What Are Conservatives For? The Question That Stumped Me
Someone asked me what conservative politicians want.
“They want to conserve things,” I said. “Keep things like they are.”
They shot back: “What are they there for then?”
I had no answer.
The Question That Actually Makes Sense
At first glance, it sounds like a gotcha. But it’s not. It’s legitimate.
If the goal is to keep everything the same, why do you need politicians? Why campaigns, legislation, governance? Just… don’t do anything. Lock the doors. Go home.
The question exposes something deeper: conservatism can’t actually be about stasis. Because stasis doesn’t need governance—it needs a pause button.
What Conservatives Actually Conserve
Here’s what I should have said: conservatives don’t want to freeze time. They want to conserve the rate of change.
The world changes. Technology evolves. Culture shifts. Economics transform. No one disputes this.
The conservative position is: “Slow down. Prove it works. Don’t break what already does.”
Progressive position: “Speed up. The current system is broken. Move fast and fix things.”
Both are managing change. They just disagree on velocity and risk tolerance.
The Governing Paradox
So what are conservatives for?
They’re there to resist. Not change itself—but thoughtless change. Untested change. Change for its own sake.
This is harder than it sounds. Active resistance requires:
- Institutional knowledge: What actually works? What failed before?
- Risk assessment: What breaks if we change this?
- Alternative proposals: If not this way, then how?
- Continuous defense: Every year brings new proposals to resist.
It turns out “keeping things the same” in a world that constantly pushes change is active work.
When Conservatism Works
Conservatives are right when:
- A proposed change has unexamined second-order effects
- Historical precedent shows this failed before
- Existing systems work well enough
- The rush to change is driven by fashion, not function
- Breaking something is easier than fixing it
Example: “Let’s rewrite the entire codebase in [new framework].”
Conservative response: “Why? What problem does this solve? What breaks during migration?”
Sometimes the right answer is: don’t.
When Conservatism Fails
Conservatives are wrong when:
- The status quo is actively harmful
- Evidence shows change works
- Resistance becomes reflexive, not reasoned
- “That’s how we’ve always done it” becomes the only argument
- The cost of inaction exceeds the risk of action
Example: “Let’s keep using this legacy system forever.”
Conservative response: “It works fine.”
Reality: It works until it catastrophically doesn’t.
The Uncomfortable Truth
Both sides need each other.
Without progressives: stagnation, missed opportunities, institutional rot.
Without conservatives: chaos, broken systems, unforeseen disasters.

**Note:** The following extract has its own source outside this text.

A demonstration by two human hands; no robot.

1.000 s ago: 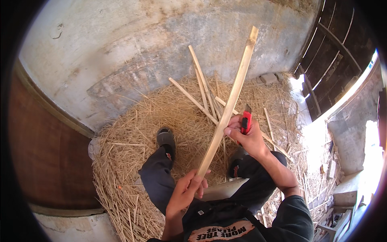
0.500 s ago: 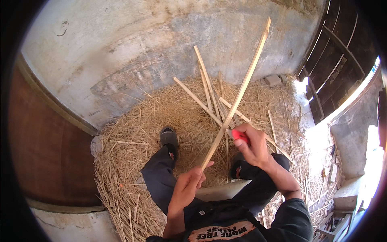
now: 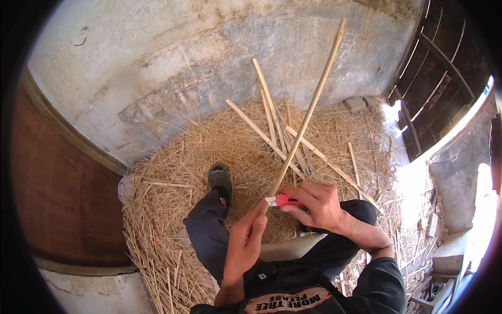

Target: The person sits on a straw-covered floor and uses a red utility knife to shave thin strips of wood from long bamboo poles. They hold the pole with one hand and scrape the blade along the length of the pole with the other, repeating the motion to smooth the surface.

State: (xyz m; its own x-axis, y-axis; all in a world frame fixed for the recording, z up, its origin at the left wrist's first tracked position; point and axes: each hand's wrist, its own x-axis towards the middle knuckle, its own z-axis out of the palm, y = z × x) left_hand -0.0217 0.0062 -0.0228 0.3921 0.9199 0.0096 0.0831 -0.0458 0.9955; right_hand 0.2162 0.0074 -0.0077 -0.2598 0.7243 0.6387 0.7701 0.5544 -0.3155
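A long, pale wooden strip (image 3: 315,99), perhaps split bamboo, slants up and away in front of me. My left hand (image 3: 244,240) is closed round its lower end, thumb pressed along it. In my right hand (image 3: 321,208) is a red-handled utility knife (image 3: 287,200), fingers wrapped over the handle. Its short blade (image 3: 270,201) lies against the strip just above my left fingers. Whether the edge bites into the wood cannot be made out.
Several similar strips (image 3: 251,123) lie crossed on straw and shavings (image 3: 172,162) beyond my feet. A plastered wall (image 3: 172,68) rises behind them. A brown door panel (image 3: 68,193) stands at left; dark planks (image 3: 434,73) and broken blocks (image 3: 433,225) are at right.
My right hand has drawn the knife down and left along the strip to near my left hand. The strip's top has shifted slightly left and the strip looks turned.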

Software engineering learned this decades ago:
- Move fast and break things → production outages
- Never change anything → technical debt death spiral
- Iterate carefully with tests and rollbacks → actually works
Politics hasn’t figured this out yet.
What I Should Have Said
“Conservatives are there to ask ‘are you sure?’ every time someone says ’let’s change this.’
Sometimes the answer is yes, and change happens anyway.
Sometimes the answer is no, and disaster is prevented.
Either way, asking the question has value.”
The Real Question
Not “what are conservatives for?”
But: “What’s the right rate of change?”
And that’s a question neither side can answer alone.
Written after realizing my political explanations need better runtime complexity analysis.